The NASA Formal Methods Symposium is a forum for theoreticians and practitioners from academia, industry, and government, with the goals of identifying challenges and providing solutions to achieving assurance in mission- and safety-critical systems. Within NASA such systems include for example autonomous robots, separation assurance algorithms for aircraft, Next Generation Air Transportation (NextGen), and autonomous rendezvous and docking for spacecraft. Moreover, emerging paradigms such as property-based design, code generation, and safety cases are bringing with them new challenges and opportunities. The focus of the symposium will be on formal techniques, their theory, current capabilities, and limitations, as well as their application to aerospace, robotics, and other mission- and safety-critical systems in all design life-cycle stages.
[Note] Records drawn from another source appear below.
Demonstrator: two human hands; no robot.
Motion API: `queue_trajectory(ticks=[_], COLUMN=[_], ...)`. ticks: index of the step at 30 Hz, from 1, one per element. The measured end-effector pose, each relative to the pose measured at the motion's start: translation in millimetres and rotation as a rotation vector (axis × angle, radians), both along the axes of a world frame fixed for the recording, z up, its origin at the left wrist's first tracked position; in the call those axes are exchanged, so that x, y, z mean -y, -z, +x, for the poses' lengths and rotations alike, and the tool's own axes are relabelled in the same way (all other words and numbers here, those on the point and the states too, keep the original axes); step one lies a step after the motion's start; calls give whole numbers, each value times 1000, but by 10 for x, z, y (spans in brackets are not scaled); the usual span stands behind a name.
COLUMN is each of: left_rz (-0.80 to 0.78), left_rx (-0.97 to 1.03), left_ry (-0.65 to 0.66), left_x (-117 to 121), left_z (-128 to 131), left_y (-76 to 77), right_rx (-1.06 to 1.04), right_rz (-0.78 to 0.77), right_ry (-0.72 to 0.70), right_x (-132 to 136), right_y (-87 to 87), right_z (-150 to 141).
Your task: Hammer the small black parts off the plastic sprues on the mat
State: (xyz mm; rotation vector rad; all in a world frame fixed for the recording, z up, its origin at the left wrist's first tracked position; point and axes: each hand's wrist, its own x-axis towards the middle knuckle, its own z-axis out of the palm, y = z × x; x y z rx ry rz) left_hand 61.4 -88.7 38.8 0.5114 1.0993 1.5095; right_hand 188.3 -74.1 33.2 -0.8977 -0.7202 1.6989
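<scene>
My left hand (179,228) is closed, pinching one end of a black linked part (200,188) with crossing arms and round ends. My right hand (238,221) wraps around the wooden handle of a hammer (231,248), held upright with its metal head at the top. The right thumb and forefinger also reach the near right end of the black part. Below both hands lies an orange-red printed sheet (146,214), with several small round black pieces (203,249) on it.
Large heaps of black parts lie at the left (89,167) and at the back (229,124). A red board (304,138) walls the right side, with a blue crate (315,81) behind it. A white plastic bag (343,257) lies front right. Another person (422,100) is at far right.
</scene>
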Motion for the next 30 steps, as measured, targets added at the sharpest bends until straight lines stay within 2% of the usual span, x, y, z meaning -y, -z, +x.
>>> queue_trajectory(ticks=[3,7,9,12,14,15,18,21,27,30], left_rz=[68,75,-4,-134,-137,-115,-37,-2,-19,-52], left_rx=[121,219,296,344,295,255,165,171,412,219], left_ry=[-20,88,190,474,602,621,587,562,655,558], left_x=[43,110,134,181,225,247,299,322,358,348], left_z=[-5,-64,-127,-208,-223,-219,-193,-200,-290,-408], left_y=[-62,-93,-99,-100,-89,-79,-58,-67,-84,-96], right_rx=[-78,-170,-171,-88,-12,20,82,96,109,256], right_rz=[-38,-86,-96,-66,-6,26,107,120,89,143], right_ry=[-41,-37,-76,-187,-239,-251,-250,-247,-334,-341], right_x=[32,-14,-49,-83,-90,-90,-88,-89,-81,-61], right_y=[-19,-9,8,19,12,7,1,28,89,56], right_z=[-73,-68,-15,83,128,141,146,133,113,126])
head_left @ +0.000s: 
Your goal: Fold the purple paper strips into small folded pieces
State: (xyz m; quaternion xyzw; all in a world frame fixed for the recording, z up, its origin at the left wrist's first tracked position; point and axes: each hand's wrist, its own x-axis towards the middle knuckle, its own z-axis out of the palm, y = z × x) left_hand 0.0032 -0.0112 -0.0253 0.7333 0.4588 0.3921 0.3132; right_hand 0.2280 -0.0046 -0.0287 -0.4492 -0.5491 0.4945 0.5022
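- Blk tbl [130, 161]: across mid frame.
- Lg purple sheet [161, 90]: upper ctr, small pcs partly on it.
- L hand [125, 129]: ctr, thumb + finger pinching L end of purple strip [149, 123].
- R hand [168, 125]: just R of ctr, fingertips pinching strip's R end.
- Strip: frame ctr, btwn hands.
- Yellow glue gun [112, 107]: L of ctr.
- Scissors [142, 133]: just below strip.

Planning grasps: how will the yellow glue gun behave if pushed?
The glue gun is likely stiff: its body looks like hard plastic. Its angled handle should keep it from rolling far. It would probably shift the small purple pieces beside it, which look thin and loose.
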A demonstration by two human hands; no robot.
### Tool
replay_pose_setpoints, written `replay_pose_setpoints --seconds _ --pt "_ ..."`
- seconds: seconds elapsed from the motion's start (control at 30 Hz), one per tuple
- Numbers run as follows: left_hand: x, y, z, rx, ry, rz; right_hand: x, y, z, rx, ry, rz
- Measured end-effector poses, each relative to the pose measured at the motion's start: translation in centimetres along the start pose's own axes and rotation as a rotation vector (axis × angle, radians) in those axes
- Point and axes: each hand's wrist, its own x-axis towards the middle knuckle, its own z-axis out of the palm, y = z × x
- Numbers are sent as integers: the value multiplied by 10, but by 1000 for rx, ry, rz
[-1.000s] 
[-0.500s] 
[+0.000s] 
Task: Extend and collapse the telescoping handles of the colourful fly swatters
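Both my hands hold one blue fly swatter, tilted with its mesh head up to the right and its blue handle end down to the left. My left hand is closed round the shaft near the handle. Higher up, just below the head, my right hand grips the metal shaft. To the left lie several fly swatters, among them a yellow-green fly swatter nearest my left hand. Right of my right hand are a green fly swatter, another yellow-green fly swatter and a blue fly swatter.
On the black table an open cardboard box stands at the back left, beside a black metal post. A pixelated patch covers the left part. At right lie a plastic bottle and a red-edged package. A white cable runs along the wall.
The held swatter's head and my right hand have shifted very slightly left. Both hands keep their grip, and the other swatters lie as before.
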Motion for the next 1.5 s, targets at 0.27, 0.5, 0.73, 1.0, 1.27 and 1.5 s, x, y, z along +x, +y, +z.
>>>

We encourage submissions on cross-cutting approaches marrying formal verification techniques with advances in critical system development, such as requirements generation, analysis of aerospace operational concepts, and formal methods integrated in early design stages and carrying throughout system development.
Topics of interest
Symposium topics of interest include but are not limited to the following:
- Model checking
- Theorem proving
- SAT and SMT solving
- Symbolic execution
- Static analysis
- Runtime verification
- Program refinement
- Compositional verification
- Security and intrusion detection
- Modeling and specification formalisms
- Model-based development
- Model-based testing
- Requirement engineering
- Formal approaches to fault tolerance
- Applications of formal methods to aerospace systems
- Applications of formal methods to cyber-physical systems
- Applications of formal methods to human-machine interaction analysis
Registration
There will not be a registration fee charged to participants. All interested individuals, including non-US citizens, are welcome to submit, to attend, to listen to the talks, and to participate in discussions; however, all attendees must register. The registration website will be activated closer to the event.
Organization
NFM 2015 is organized by Laboratory for Reliable Software (LaRS) at NASA’s Jet Propulsion Laboratory (JPL). JPL is a federally funded research and development center and NASA field center, managed by the nearby California Institute of Technology (Caltech) for the National Aeronautics and Space Administration. The laboratory’s primary function is the construction and operation of planetary robots and spacecraft, for example the Mars rovers.
NFM 2015 is the seventh edition of the NASA Formal Methods Symposium, steered by the NASA Formal Methods Group. The symposium grew out of a workshop series started by the NASA Langley Formal Methods Group, and is now held annually, hosted each year by one of the NASA centers.